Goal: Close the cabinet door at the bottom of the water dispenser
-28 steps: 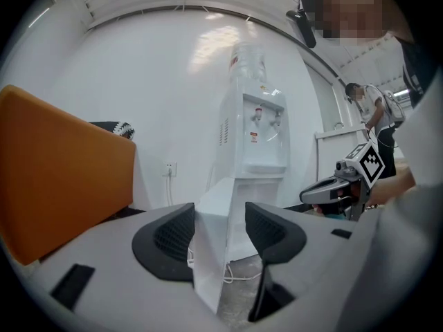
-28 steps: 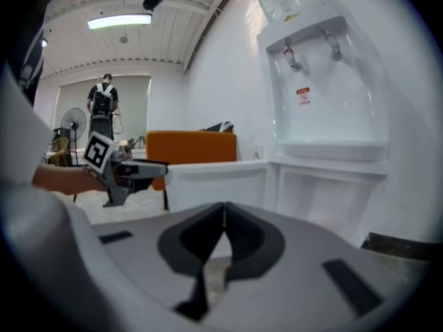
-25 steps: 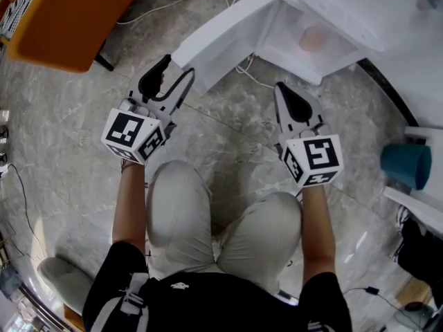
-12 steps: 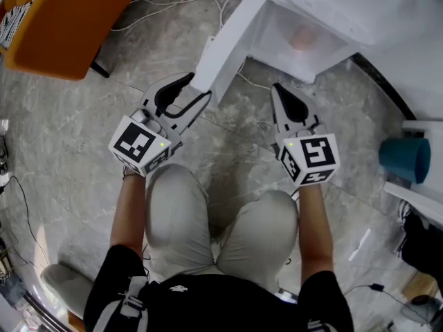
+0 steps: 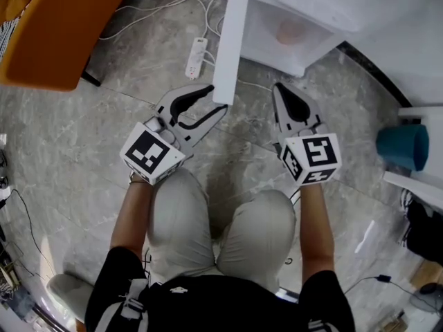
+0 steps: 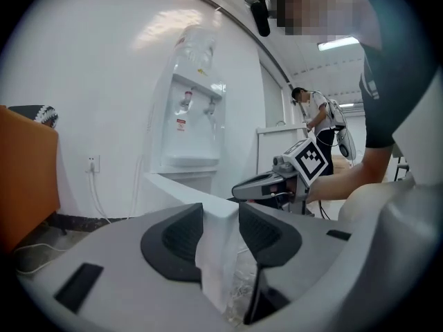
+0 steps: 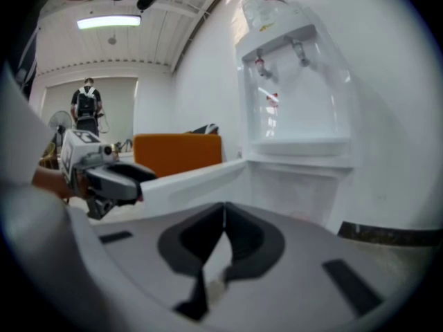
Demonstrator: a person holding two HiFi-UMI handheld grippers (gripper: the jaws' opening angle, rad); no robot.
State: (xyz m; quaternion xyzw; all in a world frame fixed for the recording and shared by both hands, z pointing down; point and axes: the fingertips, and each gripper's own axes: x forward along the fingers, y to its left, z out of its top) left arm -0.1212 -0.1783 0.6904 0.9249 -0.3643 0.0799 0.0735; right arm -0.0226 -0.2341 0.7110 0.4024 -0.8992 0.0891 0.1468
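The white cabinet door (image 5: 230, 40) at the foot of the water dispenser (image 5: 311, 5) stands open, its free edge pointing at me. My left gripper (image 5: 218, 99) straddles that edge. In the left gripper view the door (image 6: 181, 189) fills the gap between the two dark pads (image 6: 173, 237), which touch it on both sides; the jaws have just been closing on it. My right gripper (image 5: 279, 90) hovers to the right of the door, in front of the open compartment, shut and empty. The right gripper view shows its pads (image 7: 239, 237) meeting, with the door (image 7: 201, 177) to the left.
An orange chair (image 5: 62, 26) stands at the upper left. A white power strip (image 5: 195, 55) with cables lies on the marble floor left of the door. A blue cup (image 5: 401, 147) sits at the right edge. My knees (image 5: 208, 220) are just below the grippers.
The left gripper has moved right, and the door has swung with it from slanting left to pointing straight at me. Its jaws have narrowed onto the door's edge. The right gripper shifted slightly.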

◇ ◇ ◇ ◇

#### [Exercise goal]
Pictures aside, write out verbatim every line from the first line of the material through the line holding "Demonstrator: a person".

#### [Written response]
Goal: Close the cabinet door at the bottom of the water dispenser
-28 steps: 
-28 steps: 
-25 steps: 
-12 steps: 
+0 steps: 
+0 steps: 
+0 steps: 
Demonstrator: a person holding two HiFi-UMI handheld grippers (gripper: the jaws' opening angle, rad); no robot.

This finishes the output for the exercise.